Tributaire des évolutions technologiques aux États-Unis, le réseau téléphonique du Canada a lentement gagné son indépendance. Au cours des années 1950, les entreprises de téléphone canadiennes complètent l'intégration du réseau téléphonique, d'abord plutôt anarchique. Les sociétés indépendantes de téléphone, en croissance au Québec et en Ontario au début du 20e siècle, sont achetées presque en totalité par Bell Telephone Company of Canada dans les années 1950 et 1960.

Dans les premiers temps, le métier de téléphoniste n'est pas de tout repos. Une dizaine de téléphonistes s'assoient en ligne face à leurs bruyants standards. Des surveillantes, debout derrière elles, s'assurent de la cadence du travail. Toute réponse spontanée est défendue. Les téléphonistes débitent des phrases apprises par cœur aux abonnés afin de ne pas ralentir le service. Il leur est interdit de rire et elles doivent demander la permission pour aller aux toilettes.

Un calculateur électronique
Date de diffusion : 23 novembre 1955

Les modèles d'ordinateurs commercialisés dans les années 1950 servaient surtout à effectuer des calculs. Appelés calculateurs électroniques, ils étaient utilisés dans le domaine des finances. Les supports lisibles par ces machines étaient des cartes perforées par des opérateurs.

En 1955, Radio-Canada a filmé une opératrice faisant l'entrée de données sur une machine IBM. Le journaliste Jean Ducharme semble impressionné par la technologie de ce modèle d'ordinateur qui nous paraît aujourd'hui bien vétuste.

Le premier ordinateur fut développé à la demande de l'armée américaine. L'ENIAC (Electronic Numerical Integrator and Computer), créé à l'université de Pennsylvanie en 1945, devait servir au calcul de trajectoires d'artillerie. Utilisant plus de 18 000 tubes à vide, semblables à ceux des postes récepteurs de radio de l'époque, cette énorme machine occupait une superficie de 140 mètres carrés. L'ENIAC demandait une quantité considérable d'électricité, et la chaleur qu'elle produisait nécessitait un système élaboré de refroidissement.

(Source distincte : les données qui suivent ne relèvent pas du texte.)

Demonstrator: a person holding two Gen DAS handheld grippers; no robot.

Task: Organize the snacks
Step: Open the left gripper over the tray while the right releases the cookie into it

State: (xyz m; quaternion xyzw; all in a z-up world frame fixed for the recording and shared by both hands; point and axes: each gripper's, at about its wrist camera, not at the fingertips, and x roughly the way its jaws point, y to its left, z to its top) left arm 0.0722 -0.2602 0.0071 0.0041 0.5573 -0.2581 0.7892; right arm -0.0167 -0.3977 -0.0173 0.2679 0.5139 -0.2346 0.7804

Semblable à d'anciens standards téléphoniques et programmé manuellement au moyen de câbles mobiles, l'ENIAC pouvait effectuer cinq mille additions et soustractions par minute. En 1950, les créateurs du premier ordinateur commercialisent leur invention en fabriquant l'Univac I, un ordinateur produit en série.

Les milliers de tubes utilisés par l'ENIAC devaient être changés quand ils étaient brûlés. La programmation par câblage pouvait prendre de quelques heures à plusieurs jours.